:: Available data ::
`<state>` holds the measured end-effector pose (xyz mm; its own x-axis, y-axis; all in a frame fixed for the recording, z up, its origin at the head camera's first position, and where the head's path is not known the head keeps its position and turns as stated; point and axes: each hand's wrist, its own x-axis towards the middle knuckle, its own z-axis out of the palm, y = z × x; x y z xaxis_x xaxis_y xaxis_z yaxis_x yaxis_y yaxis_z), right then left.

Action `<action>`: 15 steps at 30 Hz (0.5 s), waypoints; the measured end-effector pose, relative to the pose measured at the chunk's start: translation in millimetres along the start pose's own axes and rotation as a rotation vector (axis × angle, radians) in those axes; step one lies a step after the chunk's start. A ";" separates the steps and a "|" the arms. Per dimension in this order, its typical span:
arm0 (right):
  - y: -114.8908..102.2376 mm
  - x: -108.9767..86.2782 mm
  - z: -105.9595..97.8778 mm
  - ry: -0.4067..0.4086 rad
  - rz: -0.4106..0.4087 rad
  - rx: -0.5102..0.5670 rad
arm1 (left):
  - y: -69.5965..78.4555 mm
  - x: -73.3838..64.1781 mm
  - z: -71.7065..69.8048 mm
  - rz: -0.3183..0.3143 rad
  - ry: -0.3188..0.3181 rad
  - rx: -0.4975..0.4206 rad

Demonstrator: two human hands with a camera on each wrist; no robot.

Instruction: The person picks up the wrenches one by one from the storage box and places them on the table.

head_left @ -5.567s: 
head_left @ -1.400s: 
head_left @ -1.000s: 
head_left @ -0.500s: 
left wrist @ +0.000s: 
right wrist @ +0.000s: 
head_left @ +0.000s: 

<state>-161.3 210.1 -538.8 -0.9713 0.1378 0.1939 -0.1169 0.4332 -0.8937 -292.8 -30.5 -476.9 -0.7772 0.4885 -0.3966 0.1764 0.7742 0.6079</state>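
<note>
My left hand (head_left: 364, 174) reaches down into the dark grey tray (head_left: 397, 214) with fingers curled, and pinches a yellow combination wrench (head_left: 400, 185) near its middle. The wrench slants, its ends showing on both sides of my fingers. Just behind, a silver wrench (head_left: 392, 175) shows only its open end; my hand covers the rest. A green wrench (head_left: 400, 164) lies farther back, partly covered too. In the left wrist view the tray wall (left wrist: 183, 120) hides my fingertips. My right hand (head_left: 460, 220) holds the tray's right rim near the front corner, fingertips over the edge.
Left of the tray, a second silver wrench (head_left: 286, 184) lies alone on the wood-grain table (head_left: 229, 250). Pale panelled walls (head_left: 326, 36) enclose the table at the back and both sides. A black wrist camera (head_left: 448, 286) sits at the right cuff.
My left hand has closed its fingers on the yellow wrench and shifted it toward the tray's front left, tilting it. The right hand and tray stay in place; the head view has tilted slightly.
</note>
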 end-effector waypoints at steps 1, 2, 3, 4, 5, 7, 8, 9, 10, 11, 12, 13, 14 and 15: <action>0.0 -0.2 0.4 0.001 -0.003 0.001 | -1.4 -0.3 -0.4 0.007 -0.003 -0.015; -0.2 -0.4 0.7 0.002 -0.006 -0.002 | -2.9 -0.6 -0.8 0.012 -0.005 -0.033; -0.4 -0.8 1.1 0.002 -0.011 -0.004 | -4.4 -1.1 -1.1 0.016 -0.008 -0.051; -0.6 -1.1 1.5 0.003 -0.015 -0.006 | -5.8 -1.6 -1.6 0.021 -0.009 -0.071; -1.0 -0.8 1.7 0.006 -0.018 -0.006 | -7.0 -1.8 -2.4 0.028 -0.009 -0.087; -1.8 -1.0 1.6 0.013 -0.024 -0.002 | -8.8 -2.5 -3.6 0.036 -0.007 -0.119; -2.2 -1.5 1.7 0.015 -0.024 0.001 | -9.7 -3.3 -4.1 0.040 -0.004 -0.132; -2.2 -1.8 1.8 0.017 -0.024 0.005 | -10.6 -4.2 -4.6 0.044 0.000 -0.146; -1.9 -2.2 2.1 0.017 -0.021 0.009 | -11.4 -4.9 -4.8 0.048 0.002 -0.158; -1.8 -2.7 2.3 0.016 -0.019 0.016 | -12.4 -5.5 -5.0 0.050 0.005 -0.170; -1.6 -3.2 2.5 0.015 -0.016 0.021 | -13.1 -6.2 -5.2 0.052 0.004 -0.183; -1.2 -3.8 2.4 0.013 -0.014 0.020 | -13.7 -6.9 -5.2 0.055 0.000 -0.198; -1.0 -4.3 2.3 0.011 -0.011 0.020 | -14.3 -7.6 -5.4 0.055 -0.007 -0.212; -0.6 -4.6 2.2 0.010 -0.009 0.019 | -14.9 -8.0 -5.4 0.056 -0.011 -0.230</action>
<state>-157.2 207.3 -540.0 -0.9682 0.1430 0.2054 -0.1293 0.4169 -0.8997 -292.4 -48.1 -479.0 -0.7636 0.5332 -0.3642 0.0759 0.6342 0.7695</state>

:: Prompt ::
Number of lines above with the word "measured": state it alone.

:: Solution for this exercise ::
2